■ What to do ■
What lines in the data below mention the string "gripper"? Copy them out.

■ Dataset extract ■
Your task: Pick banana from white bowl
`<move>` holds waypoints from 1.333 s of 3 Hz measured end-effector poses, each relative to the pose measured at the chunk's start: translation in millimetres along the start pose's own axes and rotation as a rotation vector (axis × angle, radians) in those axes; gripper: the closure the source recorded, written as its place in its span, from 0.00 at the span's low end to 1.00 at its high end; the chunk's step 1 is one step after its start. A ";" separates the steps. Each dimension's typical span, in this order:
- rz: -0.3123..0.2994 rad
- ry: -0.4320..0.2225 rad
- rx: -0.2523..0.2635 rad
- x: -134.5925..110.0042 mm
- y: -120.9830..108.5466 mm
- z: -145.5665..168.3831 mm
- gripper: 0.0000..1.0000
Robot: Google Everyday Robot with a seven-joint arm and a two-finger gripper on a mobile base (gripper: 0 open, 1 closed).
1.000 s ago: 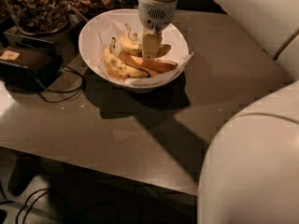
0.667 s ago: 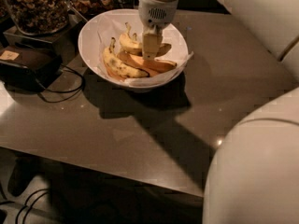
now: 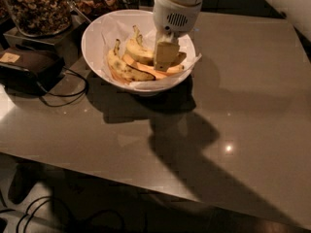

■ Answer area ■
`<move>` holds waypoints from 1.333 s of 3 Hz measured end-effector poses, each relative to the pose measured at the chunk's start: translation in millimetres along the start pose's own axes and rotation as a rotation vector (axis × angle, radians) in those axes; gripper: the closure the source recorded, written as its place in its span, from 0.00 at the span's low end to 1.00 at its high end; the chunk's step 1 is one step after its start. A ";" separates the steps. Each dimension's typical span, in this order:
- gripper: 0.0000..1.0000
Robot: Google Everyday Robot with a seven-joint arm and a two-finger gripper on a mobile base (gripper: 0 open, 1 closed).

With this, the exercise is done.